§ Exercise requirements: Word for word, the data below must be repeated in full; no picture is to be included.

§ Stored data:

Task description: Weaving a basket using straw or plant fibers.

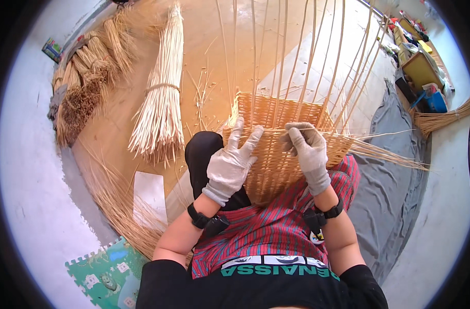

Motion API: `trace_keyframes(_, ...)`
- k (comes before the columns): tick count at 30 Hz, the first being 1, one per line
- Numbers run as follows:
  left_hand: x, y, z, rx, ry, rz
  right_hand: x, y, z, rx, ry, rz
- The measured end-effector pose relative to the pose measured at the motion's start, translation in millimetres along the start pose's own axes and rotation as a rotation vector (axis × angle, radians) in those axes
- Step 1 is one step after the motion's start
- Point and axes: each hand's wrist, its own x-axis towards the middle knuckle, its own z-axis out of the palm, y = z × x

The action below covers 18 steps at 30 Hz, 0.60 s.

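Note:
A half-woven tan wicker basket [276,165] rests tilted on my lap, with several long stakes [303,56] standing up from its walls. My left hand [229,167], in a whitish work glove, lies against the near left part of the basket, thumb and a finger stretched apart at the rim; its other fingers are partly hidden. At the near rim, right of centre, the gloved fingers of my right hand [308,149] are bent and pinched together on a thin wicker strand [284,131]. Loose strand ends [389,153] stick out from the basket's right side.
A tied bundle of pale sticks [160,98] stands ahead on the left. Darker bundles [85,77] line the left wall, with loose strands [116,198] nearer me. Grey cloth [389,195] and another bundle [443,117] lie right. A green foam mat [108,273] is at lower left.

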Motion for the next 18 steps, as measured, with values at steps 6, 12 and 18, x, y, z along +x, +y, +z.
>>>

§ Response area:
Task description: Weaving a basket using straw or plant fibers.


Motion API: `trace_keyframes(_, ...)`
- k (comes before the columns): tick count at 30 Hz, the first being 1, one per line
- Numbers run as follows:
  left_hand: x, y, z, rx, ry, rz
  right_hand: x, y, z, rx, ry, rz
- The measured end-effector pose relative to the pose measured at the motion's start, translation in millimetres along the start pose's own axes and rotation as a rotation vector (axis × angle, radians) in those axes
- Step 1 is one step after the motion's start
- Point and axes: each hand's wrist, its own x-axis towards the middle knuckle, its own z-axis out of the palm, y = z × x

The action below covers 18 steps at 30 Hz, 0.60 s.

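Note:
A half-woven tan wicker basket [276,165] rests tilted on my lap, with several long stakes [303,56] standing up from its walls. My left hand [229,167], in a whitish work glove, lies against the near left part of the basket, thumb and a finger stretched apart at the rim; its other fingers are partly hidden. At the near rim, right of centre, the gloved fingers of my right hand [308,149] are bent and pinched together on a thin wicker strand [284,131]. Loose strand ends [389,153] stick out from the basket's right side.
A tied bundle of pale sticks [160,98] stands ahead on the left. Darker bundles [85,77] line the left wall, with loose strands [116,198] nearer me. Grey cloth [389,195] and another bundle [443,117] lie right. A green foam mat [108,273] is at lower left.
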
Motion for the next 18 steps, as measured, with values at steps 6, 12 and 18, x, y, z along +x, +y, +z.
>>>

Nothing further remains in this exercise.